Ageas, l'action favorite de 2021 bientôt au pied du mur

Pour ING, Ageas a sous-performé le secteur de l’assurance en 2020 avec un repli de 17,3%. ©AFP

L'action Ageas a déjà gagné 5% cette année et livrera ses résultats annuels le 24 février. Qu'en sera-t-il de ses prévisions pour 2021 et de l'évolution de son dividende? Tour d'horizon.

En décembre 2020, Ageas est apparue comme la valeur préférée de la Bourse de Bruxelles pour 2021 après un tour d’horizon effectué parmi les analystes financiers. Plusieurs éléments ont été mis en avant pour justifier ce choix: un bilan solide, une belle position de trésorerie, la croissance en extrême-orient et une faible valorisation.

"L’effet positif de la pandémie sur la fréquence des dossiers non-vie devrait commencer à s’essouffler."
Loïc De Smet
Analyste chez Kepler Cheuvreux

Comme le note Albert Ploegh d’ING ("acheter"; 46,3 euros), Ageas a sous-performé le secteur de l’assurance (-13,5% pour l’indice sectoriel) en 2020 avec un repli de 17,3%. Par contre, depuis le début de l’année, l’action a gagné près de 5%.

Dès le 24 février, on pourra déjà vérifier si les analystes ont eu le nez creux. Ce jour-là, le groupe d’assurance livrera ses résultats annuels. Lors de la publication de ses chiffres du troisième trimestre, Ageas avait réitéré ses prévisions d’un résultat compris dans une fourchette allant de 850 millions d’euros à 950 millions.

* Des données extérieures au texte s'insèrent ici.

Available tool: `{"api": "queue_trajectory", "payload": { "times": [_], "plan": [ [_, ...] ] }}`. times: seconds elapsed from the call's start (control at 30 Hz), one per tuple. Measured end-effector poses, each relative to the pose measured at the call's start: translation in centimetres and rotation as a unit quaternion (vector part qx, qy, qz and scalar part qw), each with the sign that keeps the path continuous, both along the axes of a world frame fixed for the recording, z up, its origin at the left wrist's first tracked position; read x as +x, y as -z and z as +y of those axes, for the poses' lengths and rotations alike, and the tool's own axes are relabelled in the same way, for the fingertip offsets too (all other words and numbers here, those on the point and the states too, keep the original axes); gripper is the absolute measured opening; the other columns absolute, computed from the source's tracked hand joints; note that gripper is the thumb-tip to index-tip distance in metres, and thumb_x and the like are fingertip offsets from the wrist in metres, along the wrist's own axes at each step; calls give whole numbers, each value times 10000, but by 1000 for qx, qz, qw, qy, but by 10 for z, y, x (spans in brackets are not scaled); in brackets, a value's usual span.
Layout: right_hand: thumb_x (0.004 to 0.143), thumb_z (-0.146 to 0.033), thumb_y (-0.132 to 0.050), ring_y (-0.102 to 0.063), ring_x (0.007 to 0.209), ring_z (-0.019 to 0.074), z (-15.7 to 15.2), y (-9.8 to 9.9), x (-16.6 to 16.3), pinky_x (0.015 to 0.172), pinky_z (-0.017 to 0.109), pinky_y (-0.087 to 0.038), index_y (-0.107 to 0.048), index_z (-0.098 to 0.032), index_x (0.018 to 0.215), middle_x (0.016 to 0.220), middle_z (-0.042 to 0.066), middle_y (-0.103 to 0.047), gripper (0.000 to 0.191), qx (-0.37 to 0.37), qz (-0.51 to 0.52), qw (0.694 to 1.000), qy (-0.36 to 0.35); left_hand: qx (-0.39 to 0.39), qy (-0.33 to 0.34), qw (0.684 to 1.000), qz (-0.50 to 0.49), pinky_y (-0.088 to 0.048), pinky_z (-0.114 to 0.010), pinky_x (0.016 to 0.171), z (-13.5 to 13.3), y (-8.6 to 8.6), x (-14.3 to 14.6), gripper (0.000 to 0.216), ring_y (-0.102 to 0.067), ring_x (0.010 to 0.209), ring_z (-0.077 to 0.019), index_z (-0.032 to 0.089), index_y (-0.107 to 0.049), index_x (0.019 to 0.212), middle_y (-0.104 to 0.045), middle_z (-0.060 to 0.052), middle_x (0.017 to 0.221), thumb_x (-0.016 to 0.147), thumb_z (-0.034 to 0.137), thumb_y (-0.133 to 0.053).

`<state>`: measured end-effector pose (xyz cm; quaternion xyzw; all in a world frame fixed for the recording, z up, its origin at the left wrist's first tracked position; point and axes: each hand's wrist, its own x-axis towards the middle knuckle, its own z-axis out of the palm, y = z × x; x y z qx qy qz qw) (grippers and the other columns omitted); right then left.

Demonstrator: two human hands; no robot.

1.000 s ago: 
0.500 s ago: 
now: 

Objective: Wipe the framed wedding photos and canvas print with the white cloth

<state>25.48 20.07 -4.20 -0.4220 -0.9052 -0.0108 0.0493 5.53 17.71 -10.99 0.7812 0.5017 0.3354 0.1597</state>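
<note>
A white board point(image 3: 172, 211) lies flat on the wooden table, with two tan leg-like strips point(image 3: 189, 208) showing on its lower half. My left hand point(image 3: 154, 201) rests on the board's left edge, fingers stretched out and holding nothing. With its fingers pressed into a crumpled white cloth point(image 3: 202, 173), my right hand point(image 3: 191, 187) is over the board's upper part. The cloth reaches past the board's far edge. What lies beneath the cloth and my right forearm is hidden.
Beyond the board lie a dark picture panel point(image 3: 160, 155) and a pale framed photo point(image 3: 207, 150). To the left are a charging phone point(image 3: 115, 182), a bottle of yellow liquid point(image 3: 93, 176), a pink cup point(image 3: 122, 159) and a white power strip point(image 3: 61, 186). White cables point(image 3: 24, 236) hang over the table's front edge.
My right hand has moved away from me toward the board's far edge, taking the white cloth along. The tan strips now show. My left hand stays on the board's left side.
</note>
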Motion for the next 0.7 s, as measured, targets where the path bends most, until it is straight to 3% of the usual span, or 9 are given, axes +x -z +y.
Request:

De son côté, Albert Ploegh table sur un chiffre de 843 millions d'euros, tandis que chez Kepler Cheuvreux ("réduire"; 40 euros), Loïc De Smet arrive à 858 millions d'euros. "L’effet positif de la pandémie sur la fréquence des dossiers non-vie devrait commencer à s’essouffler", prévient-il. Pour lui, la prudence reste de mise sur le titre dans un environnement de taux ultra bas.

Quid du dividende?

Comme pour toute valeur de rendement, l’attention des investisseurs sera focalisée sur les perspectives des dividendes à venir. Le matelas de liquidités et le ratio de solvabilité pourraient permettre une certaine croissance, admet l’analyste d’ING, mais les incertitudes liées au Covid-19 le rendent plutôt conservateur. Il anticipe donc un coupon inchangé par rapport à celui de 2019, soit 2,65 euros.

900 millions
euros
Albert Ploegh d'ING anticipe un bénéfice net de 900 millions d'euros en 2021.

Par contre, il verrait bien l’annonce du lancement d’un nouveau programme de rachat d’actions propres lors de la publication du bilan du 2e trimestre au mois d’août. "En se basant sur le cours actuel, le rendement du dividende s’élève à 5,7% et celui du rachat d’actions propres atteint 1,7% ce qui donne un return total attractif de 7,5% environ."

Pour 2021, les résultats du 1er semestre et ceux du 1er trimestre, en particulier, resteront influencés par la résurgence de la pandémie, estime Albert Ploegh ce qui complique la mise à jour de la guidance. Il existe de la marge pour relever les estimations actuelles (même fourchette que 2020), mais Ageas pourrait attendre l’été pour ce faire, note-t-il. Il table, lui, sur un bénéfice net de 900 millions d’euros.